Sugar became Antigua's main crop in about 1674, when Christopher Codrington (c. 1640–1698) settled at Betty's Hope plantation. He came from Barbados, bringing the latest sugar technology with him. Betty's Hope, Antigua's first full-scale sugar plantation, was so successful that other planters turned from tobacco to sugar. This resulted in their importing slaves to work the sugar cane crops.

According to A Brief History of the Caribbean, many West Indian colonists initially tried to use locals as slaves. These groups succumbed easily to disease and/or malnutrition, and died by the thousands. The enslaved Africans adapted better to the new environment and thus became the number-one choice of unpaid labour; they also provided medical services and skilled labour, including carpentry, for their masters. However, the West African slave population in the Caribbean also had a high mortality rate, which was offset by regular imports of very high numbers of new slaves from West and Central Africa.

Sugar cane was one of the most gruelling and dangerous crops slaves were forced to cultivate. Harvesting cane required backbreaking long days in sugar cane fields under the hot island sun. Sugar cane spoiled quickly after harvest, and the milling process was slow and inefficient, forcing the mill and boiling house to operate 24 hours a day during harvest season. Sugar mills and boiling houses were two of the most dangerous places for slaves to work on sugar plantations. In mills wooden or metal rollers were used to crush cane plants and extract the juices. Slaves were at risk of getting their limbs stuck and ripped off in the machines. Similarly, in sugar boiling houses slaves worked under extremely high temperatures and at the risk of being burned in the boiling sugar mixture or getting their limbs stuck.

Today, collectors prize the uniquely designed colonial furniture built by West Indian slaves. Many of these works feature what are now considered "traditional" motifs, such as pineapples, fish and stylized serpents.

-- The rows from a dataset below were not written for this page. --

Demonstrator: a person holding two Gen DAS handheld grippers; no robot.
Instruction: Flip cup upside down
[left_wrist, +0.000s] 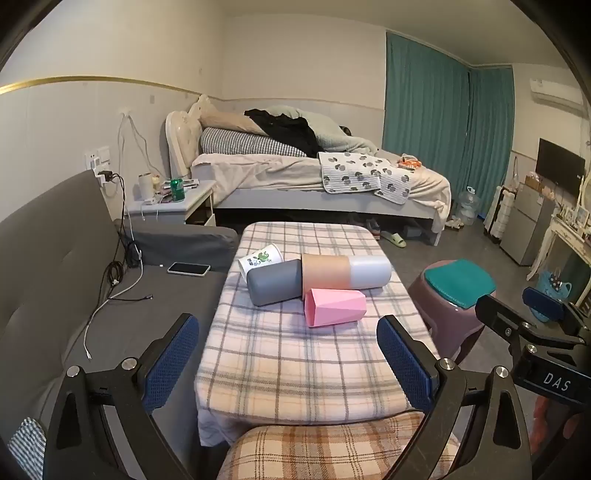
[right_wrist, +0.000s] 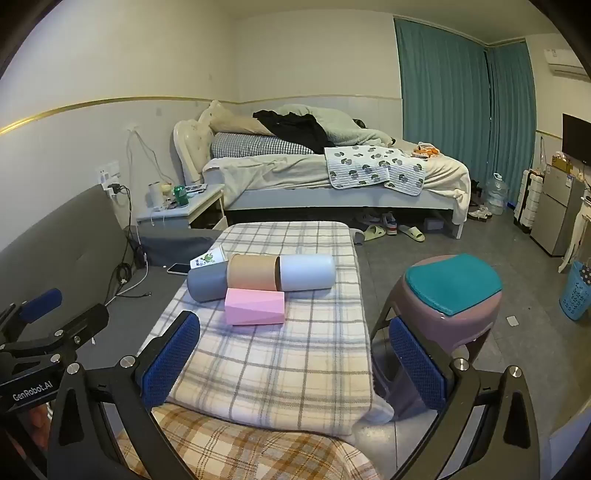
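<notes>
Pink faceted cup lies sideways mid-worktop; left gripper and right gripper both spread, empty — approach square, pinch mid-body.

Support: low table covered in a plaid cloth.
On it, all lying on their sides: paper cup, grey cup, tan cup, white cup, pink faceted cup.
Contact: grey, tan and pink cups touch.
</notes>
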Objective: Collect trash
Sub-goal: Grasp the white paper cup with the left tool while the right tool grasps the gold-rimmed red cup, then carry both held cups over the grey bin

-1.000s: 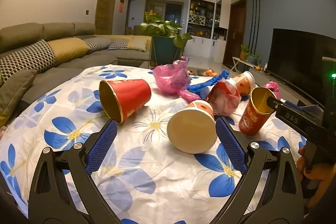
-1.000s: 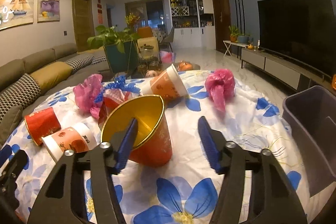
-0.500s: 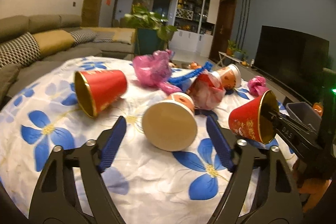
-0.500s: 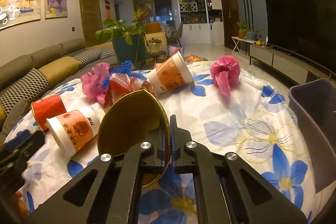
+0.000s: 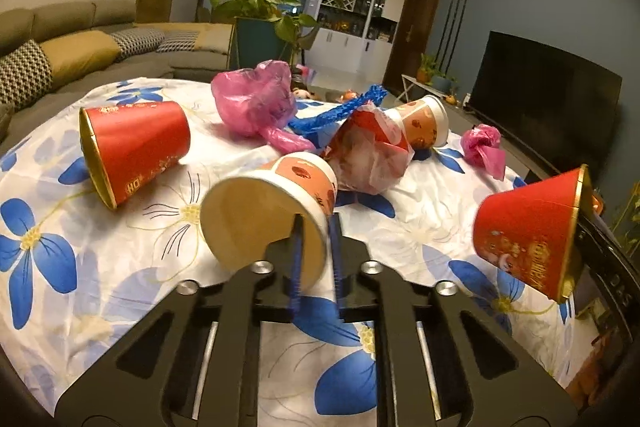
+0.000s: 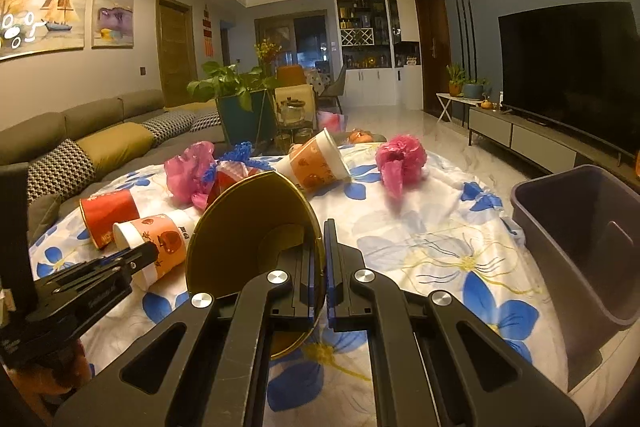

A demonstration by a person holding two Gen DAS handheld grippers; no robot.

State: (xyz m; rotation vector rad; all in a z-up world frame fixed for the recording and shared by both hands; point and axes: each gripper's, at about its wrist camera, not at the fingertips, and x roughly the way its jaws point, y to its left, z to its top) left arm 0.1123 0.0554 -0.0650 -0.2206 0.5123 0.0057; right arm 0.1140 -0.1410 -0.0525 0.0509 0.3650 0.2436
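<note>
The left gripper [image 5: 316,251], open a second ago, now pinches the rim of the white-and-orange paper cup [image 5: 276,207] lying mid-table. The right gripper [image 6: 319,267] clamps the gold-lined red cup [image 6: 256,251], lifted. Only its view shows the grey plastic bin [image 6: 580,259] at the floral tablecloth's [image 6: 440,247] right edge.

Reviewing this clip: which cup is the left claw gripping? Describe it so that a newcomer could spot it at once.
Start at the flowered tablecloth. The cup lies on its side at its near middle: the orange-and-white paper cup, whose rim the left claw pinches. Unlike the red cup lying to its left, it has a cream inside, and its twin lies farther back, ungripped.
</note>
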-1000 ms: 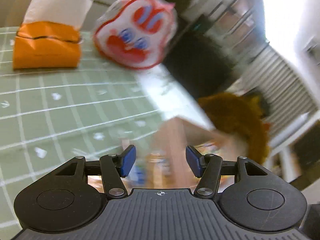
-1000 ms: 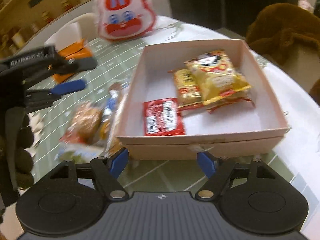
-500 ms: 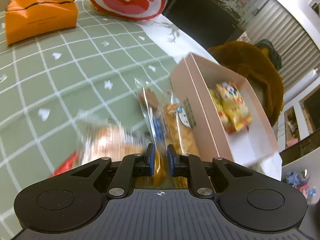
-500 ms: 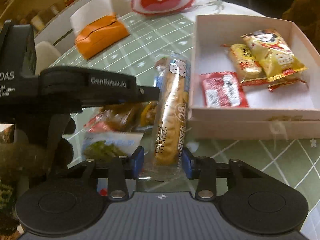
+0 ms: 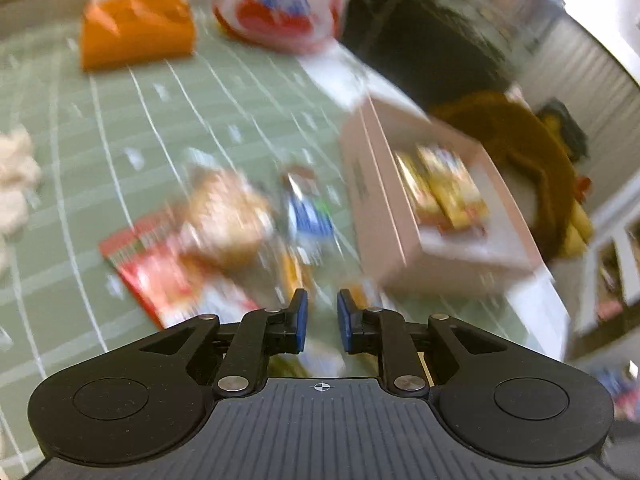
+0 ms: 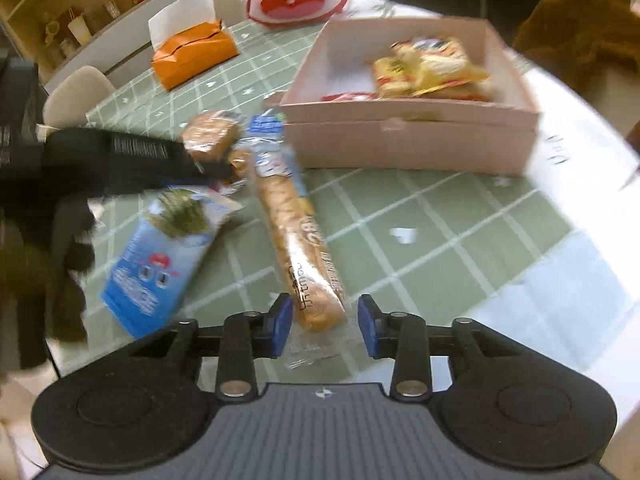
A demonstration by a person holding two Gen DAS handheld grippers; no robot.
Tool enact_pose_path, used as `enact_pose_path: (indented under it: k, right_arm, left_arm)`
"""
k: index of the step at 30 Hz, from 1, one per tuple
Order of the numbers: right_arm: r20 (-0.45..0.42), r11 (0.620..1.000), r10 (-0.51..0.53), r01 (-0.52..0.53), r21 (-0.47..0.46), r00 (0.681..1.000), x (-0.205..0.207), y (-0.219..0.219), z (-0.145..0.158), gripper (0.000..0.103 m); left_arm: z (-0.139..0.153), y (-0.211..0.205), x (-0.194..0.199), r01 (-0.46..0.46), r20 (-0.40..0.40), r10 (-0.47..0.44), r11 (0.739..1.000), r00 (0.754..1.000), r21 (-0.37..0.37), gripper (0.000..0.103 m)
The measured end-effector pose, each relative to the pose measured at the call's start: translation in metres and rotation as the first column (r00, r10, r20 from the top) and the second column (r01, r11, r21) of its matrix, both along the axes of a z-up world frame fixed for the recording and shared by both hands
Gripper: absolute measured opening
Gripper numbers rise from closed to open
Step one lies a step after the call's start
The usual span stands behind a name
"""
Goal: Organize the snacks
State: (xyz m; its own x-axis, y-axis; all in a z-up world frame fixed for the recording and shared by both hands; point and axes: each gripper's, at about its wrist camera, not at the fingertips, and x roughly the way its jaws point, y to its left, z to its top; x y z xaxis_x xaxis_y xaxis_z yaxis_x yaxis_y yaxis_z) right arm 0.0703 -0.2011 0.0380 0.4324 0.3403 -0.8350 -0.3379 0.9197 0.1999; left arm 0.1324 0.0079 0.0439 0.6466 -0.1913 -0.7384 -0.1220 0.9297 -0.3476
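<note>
Over the green checked tablecloth [image 5: 100, 152] on the left wrist view, everything's a blur! The left gripper [image 5: 322, 322] shows a narrow slit between its blue pads, jaws just easing apart. White and green wrapper shows low in that gap; whether it is pinched I cannot tell. Ahead lie a brown snack [image 5: 228, 216] on a red packet [image 5: 156, 264], and the pink box [image 5: 372, 200] to the right with yellow packets [image 5: 444, 188] inside.

Across to the right wrist view: the right gripper [image 6: 325, 326] has just widened a touch, pads clear of the long biscuit pack [image 6: 296, 232], whose near end lies between them on the cloth. A blue seaweed pack [image 6: 156, 264] sits just left, by the left gripper's tip
</note>
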Motion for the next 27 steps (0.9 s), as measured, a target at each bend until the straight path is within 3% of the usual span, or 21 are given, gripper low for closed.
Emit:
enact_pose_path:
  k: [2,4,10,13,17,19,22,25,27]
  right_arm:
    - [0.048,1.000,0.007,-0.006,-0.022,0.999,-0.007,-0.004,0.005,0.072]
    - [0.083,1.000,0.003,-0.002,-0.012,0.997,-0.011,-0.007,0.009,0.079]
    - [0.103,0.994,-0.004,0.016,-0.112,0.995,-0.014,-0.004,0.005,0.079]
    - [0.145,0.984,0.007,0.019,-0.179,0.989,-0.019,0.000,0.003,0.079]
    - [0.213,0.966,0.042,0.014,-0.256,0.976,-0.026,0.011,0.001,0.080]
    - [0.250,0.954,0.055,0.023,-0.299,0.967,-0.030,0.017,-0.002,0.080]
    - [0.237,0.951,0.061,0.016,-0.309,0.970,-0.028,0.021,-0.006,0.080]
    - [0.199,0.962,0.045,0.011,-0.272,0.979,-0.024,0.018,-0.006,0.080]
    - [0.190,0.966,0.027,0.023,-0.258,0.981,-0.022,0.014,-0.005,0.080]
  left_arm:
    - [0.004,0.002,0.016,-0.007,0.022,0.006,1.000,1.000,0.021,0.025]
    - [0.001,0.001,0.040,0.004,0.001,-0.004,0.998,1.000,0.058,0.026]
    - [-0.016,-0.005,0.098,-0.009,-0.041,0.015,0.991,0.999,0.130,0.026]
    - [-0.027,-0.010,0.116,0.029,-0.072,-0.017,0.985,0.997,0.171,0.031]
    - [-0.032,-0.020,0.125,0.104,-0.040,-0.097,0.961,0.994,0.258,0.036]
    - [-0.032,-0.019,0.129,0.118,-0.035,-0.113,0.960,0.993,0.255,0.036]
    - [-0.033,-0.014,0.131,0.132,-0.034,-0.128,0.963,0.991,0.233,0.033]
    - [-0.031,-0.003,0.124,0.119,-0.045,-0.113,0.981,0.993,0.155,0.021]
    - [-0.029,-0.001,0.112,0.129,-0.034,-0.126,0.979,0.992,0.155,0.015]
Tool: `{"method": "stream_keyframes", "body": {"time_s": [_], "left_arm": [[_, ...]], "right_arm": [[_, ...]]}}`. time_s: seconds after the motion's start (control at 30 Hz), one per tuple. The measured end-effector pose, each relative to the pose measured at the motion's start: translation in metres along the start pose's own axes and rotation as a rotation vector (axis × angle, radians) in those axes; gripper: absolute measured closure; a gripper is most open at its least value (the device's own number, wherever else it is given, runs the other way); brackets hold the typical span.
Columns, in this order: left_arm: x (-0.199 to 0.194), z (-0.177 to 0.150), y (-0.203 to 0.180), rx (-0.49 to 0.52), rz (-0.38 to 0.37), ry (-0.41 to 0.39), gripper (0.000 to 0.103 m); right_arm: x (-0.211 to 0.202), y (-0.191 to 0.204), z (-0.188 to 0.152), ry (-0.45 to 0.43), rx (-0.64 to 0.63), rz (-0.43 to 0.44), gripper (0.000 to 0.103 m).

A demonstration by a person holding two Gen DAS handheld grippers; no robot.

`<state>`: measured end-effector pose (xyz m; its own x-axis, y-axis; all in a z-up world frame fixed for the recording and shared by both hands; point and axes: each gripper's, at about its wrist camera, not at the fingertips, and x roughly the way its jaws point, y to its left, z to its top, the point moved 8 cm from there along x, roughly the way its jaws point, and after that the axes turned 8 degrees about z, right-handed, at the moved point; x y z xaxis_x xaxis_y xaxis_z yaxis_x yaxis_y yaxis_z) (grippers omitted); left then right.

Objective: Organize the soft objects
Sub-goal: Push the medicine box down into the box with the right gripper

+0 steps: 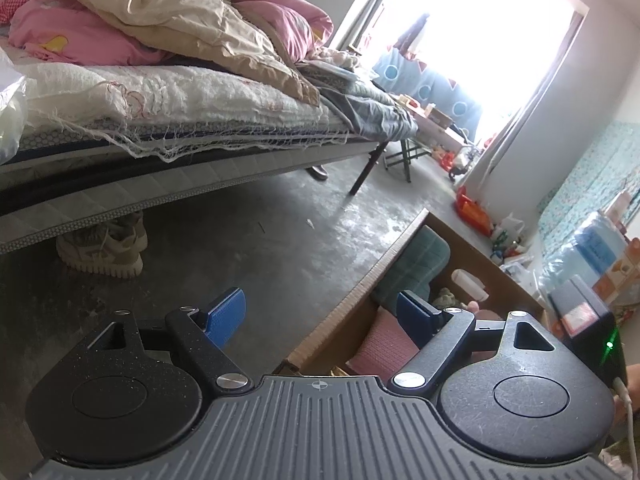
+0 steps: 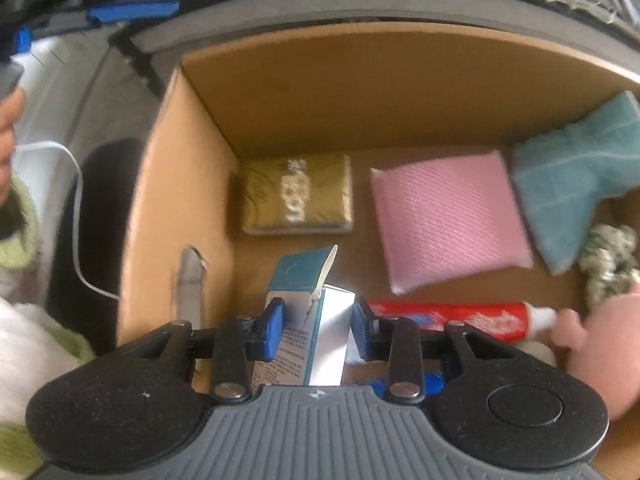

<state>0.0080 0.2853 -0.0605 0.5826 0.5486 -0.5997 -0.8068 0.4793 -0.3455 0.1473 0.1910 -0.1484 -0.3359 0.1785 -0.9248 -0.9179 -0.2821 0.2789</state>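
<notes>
My right gripper [image 2: 318,330] is shut on a teal and white carton [image 2: 310,320] inside a cardboard box [image 2: 180,184]. On the box floor lie a pink cloth pad [image 2: 448,220], a teal cloth [image 2: 576,188], a gold packet [image 2: 298,196], a red toothpaste tube [image 2: 452,316], a patterned scrunchie [image 2: 610,264] and a pink plush toy [image 2: 604,344]. My left gripper [image 1: 320,312] is open and empty above the box's edge [image 1: 360,288]; the teal cloth [image 1: 416,268] and pink pad [image 1: 384,344] show below it.
A bed [image 1: 160,92] piled with pink and beige bedding stands on the left. Sneakers [image 1: 104,248] sit under it on the grey floor. Cluttered items and a packaged bundle [image 1: 592,248] stand on the right near a bright doorway. A white cable [image 2: 76,216] hangs left of the box.
</notes>
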Motion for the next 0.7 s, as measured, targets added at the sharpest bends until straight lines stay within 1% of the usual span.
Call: {"method": "stream_keyframes", "body": {"time_s": [0.1, 0.17, 0.2, 0.23, 0.3, 0.4, 0.5, 0.6, 0.7], "left_arm": [[0.0, -0.001, 0.0, 0.0, -0.001, 0.003, 0.02], [0.0, -0.001, -0.001, 0.003, -0.003, 0.004, 0.02], [-0.001, -0.001, -0.001, 0.004, -0.003, 0.003, 0.02], [-0.001, 0.0, -0.002, 0.005, -0.005, 0.001, 0.02], [-0.002, 0.0, -0.003, 0.006, -0.008, -0.003, 0.02], [-0.002, 0.001, -0.004, 0.01, -0.01, -0.007, 0.02], [-0.002, 0.001, -0.005, 0.009, -0.01, -0.006, 0.02], [-0.005, 0.0, -0.007, 0.012, -0.013, -0.007, 0.02], [-0.005, -0.001, -0.009, 0.021, -0.012, -0.004, 0.02]], "right_arm": [[0.005, 0.0, 0.008, -0.023, 0.012, 0.04, 0.064], [0.008, -0.001, 0.012, -0.033, 0.025, 0.027, 0.06], [0.009, -0.005, 0.014, -0.035, 0.031, 0.006, 0.055], [0.006, -0.008, 0.015, -0.041, 0.042, -0.019, 0.046], [0.001, -0.01, 0.014, -0.077, 0.075, -0.032, 0.04], [-0.011, -0.013, 0.011, -0.121, 0.103, -0.024, 0.04], [-0.015, -0.015, 0.008, -0.138, 0.124, -0.025, 0.04], [-0.005, -0.018, 0.007, -0.135, 0.166, -0.009, 0.04], [0.016, -0.014, 0.007, -0.102, 0.19, 0.03, 0.04]]}}
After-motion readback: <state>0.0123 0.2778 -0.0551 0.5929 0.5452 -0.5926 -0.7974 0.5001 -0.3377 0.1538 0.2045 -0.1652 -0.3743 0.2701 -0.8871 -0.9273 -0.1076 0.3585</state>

By the mid-1770s, the number of slaves had increased to 37,500, up from 12,500 in 1713. The white population, in contrast, had fallen from 5,000 to below 3,000. The slaves lived in wretched and overcrowded conditions and could be mistreated or even killed by their owners with impunity. The Slave Act of 1723 made arbitrary murder of slaves a crime, but did not do much to ease their lives.

Unrest against enslavement among the island's enslaved population became increasingly common. In 1729, a man named Hercules was hanged, drawn and quartered and three others were burnt alive, for conspiring to kill the slave owner Nathaniel Crump and his family. In 1736, an enslaved man called "Prince Klaas" (whose slave name was Court) allegedly planned to incite a slave rebellion on the island. Court was crowned "King of the Coromantees" in a pasture outside the capital of St. John's. The coronation appeared to be just a colourful spectacle but was, for the enslaved people, a ritual declaration of war on the colonists. From information obtained from other slaves, the colonists discovered the plot and implemented a brutal crackdown on suspected rebels. Prince Klaas and four accomplices were caught and executed on the breaking wheel. (However, some doubts exist about Court's guilt.) Six of the rebels were hanged in chains and starved to death, and another 58 were burnt at the stake. The site of these executions is now the Antiguan Recreation Ground.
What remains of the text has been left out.